7:36 pm
February 3, 2009
8:31 am
You would think with the credit crunch, the banks begging for billions of dollars in tax payer bailout money because they fear they will go under and not to mention they are way over leveraged they would actually WANT depositers money.
I guess it's easier to get it from taxpayers than it is to intice depositers.
Anyone remember in the 70-80's banks wanted and appreciated depositers? Then in the early 90's didn't need them anymore because they were making a billion a year and savings rates were .025% lol.
Mike
8:50 am
February 3, 2009
10:32 am
Isn't ING's 2.3% approaching the rates most brick mortar banks are offering for their online savings accounts? I guess ING can no longer rant about how much higher their interest rates are compared to their competitors.
I also think a saver would choose a brick mortar bank over ING if both offers the same interest rate. ING should consider this before tinkering interest rates again and destroying their business life line in the process.
6:39 pm
December 12, 2009
ING Bank of Canada's Investment Savings Account is a joke, really, and has been for several months. BMO, HSBC, RBC and Scotiabank all offer a savings account that pays an equal rate of interest or a higher one to ING's products and have been for several months. At 2.3%, ING now ranks near the bottom of the pack, ahead by only 0.5% than CIBC and TD. In fact, CIBC's own PC Financial Interest Plus account easily beats ING.
Why people continue to stay with ING when they are paying a pitiful interest rate and aren't even part of The Exchange network like HSBC and ICICI and as such have the smallest ABM network in Canada (less than a dozen ABMs) and pay per-transaction service charges is beyond me?
There is a much, much better alternative out there. 🙂
Cheers,
Doug
6:52 pm
LOL! Good one Choppy.
ING's savings rates are near the bottom of the pack, but they're still competitive. I think the spread from bottom to top is something in the order of 0.2% (e.g. ICICI is currently paying out 2.5% compared with ING at 2.3%). People's Trust continues to lead the way at 3.6% (although they don't provide an online interface to check your balances, etc...).

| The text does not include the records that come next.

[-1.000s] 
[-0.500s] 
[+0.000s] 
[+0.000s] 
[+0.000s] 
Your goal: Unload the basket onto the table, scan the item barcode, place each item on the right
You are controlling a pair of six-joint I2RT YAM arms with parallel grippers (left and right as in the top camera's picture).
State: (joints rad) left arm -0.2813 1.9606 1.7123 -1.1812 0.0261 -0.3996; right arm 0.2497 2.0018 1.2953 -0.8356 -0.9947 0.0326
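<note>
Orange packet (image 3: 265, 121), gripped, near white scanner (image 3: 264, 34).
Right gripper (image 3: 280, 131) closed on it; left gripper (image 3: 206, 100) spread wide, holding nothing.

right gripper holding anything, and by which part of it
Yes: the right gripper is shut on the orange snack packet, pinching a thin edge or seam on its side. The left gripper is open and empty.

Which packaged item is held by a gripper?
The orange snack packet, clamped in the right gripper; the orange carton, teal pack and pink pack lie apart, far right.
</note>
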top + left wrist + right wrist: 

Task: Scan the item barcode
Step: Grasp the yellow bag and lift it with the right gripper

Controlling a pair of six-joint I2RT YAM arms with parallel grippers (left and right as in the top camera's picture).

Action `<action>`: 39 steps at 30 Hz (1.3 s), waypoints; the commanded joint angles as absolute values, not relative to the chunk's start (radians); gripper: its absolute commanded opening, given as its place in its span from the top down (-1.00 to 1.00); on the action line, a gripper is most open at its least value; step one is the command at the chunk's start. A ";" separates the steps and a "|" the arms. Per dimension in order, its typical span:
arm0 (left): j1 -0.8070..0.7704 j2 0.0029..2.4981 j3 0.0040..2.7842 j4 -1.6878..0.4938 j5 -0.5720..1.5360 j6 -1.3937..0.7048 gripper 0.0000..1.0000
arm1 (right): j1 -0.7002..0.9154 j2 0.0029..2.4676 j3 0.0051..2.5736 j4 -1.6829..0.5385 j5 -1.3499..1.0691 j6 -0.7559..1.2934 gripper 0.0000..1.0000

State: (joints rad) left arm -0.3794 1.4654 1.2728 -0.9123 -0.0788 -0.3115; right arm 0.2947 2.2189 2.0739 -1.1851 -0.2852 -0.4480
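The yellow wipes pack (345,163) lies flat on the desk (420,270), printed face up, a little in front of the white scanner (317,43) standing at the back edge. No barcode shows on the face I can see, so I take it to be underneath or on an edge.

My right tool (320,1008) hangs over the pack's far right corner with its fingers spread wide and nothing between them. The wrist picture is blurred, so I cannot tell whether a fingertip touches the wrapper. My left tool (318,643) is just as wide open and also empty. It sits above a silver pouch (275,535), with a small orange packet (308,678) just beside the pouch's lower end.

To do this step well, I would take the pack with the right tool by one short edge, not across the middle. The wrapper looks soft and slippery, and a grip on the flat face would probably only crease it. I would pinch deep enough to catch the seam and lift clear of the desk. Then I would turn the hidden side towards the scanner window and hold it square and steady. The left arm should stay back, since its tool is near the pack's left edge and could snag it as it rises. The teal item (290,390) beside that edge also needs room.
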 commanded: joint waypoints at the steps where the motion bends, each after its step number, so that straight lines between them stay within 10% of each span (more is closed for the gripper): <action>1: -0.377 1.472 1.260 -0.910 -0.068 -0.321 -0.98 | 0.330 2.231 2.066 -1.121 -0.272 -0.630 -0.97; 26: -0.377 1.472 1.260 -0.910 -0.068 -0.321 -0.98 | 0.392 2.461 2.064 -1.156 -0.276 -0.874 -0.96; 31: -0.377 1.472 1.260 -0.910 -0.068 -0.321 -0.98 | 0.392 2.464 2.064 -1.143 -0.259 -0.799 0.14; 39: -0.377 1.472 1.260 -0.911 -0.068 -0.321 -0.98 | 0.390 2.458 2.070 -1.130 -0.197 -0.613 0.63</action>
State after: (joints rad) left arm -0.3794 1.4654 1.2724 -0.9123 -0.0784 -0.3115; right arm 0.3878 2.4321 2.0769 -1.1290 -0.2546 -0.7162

ING has a decent RRSP promotion on right now: they're paying 3.5% on a 90 day registered GIC. Having said that, if you look at ING's 180 and 270 day GIC rates, they pay out at 1.75%, suggesting that ING believes the BoC will be lowering rateds again in March. So what will probably happen is when the 90-day GIC at 3.5% matures, your cash+interest will roll-over in to a daily interest RRSP savings account that pays around 1.75%. So if you leave your cash there for the rest of the year until interest rates come back up (which they probably will), the net result is that you won't be any further ahead compared with just taking a 1 year GIC at, say, 2%. Of course, the way to avoid this is to transfer-out your ING 90-day GIC to a bank that pays better interest once it matures (ING doesn't charge a transfer-out fee).
12:20 pm
hey, i know you guys in Canada are griping, but in the US I just noticed my Savings account dropped to 2.2% on Feb 3rd, and then on Feb 18th dropped to 1.85%! That's so low! At these rates I'm considering moving my $$... I wonder why they are doing this, don't they want people to keep money in their bank?